───── Records

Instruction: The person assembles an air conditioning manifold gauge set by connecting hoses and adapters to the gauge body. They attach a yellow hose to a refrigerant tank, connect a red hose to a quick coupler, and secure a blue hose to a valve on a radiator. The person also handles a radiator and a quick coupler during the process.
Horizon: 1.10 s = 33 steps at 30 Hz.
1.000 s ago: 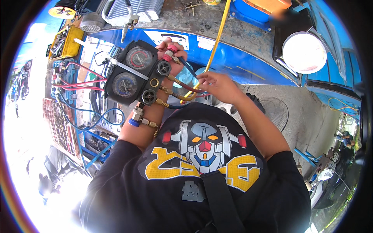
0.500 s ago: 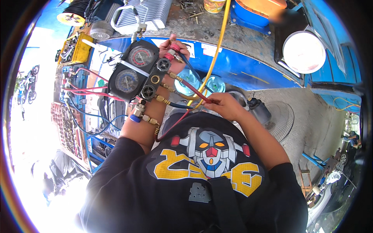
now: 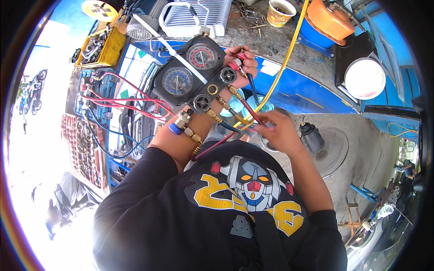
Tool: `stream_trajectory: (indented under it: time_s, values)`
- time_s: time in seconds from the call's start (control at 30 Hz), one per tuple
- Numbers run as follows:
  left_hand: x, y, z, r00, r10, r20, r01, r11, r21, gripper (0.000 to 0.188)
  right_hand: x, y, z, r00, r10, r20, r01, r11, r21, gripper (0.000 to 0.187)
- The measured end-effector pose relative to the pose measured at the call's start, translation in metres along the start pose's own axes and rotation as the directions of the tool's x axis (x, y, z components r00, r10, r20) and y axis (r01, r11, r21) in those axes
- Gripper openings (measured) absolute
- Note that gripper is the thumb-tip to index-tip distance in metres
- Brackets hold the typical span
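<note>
My left hand grips manifold gauge set at far edge, fingers curled round red knob, set held up over workbench. Right hand pinches red hose below brass fittings — yellow hose runs alongside. Step, I judge: sorting hoses at ports. Next calls for steady gauge, clean hold on single hose.

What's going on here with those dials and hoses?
A person in a black printed shirt holds a two-dial gauge set up in the left hand, which grips its top end by a red knob. The right hand pinches the hoses hanging from its brass fittings: red, blue and yellow. Behind, a workbench carries a finned coil, a paper cup and an orange jug.
</note>
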<state>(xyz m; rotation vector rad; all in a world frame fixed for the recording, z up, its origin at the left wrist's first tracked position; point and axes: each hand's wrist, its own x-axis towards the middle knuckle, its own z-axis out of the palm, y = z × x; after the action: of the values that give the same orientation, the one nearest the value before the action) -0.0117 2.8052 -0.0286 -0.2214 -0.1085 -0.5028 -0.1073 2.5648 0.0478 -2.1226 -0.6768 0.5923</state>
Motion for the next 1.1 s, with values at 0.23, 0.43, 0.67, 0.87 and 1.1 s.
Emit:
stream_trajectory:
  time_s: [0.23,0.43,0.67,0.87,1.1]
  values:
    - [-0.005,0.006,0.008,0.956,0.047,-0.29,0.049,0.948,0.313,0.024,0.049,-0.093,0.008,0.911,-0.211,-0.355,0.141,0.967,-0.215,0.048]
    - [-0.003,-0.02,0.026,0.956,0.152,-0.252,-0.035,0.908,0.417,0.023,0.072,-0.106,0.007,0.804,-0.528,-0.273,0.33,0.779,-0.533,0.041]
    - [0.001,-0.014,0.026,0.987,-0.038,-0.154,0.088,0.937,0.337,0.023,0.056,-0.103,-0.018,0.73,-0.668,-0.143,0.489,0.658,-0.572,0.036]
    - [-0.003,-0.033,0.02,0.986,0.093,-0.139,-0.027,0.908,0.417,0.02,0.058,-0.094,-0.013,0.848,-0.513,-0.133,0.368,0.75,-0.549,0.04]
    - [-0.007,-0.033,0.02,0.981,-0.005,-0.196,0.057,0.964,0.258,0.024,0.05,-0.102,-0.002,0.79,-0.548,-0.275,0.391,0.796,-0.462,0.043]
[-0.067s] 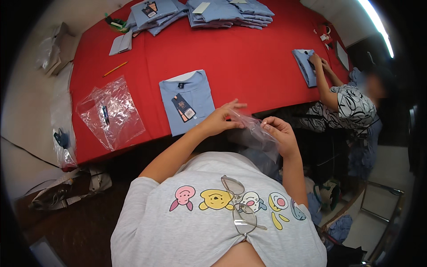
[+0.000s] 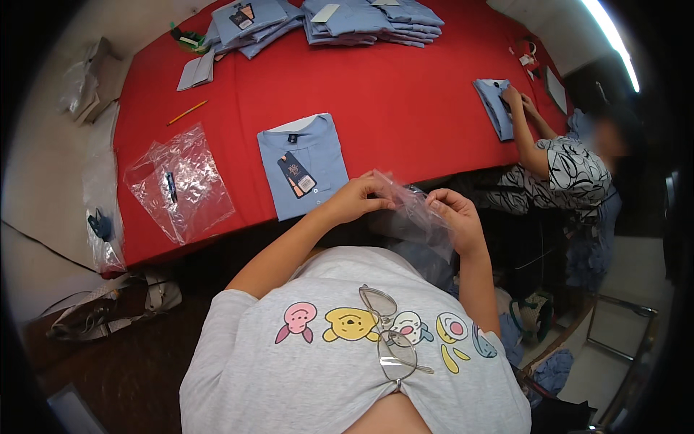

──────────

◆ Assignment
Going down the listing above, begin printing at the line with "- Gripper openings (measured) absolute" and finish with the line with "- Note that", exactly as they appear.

◆ Expected output
- Gripper openings (measured) absolute
- Note that gripper is the thumb-tip to index-tip distance in metres

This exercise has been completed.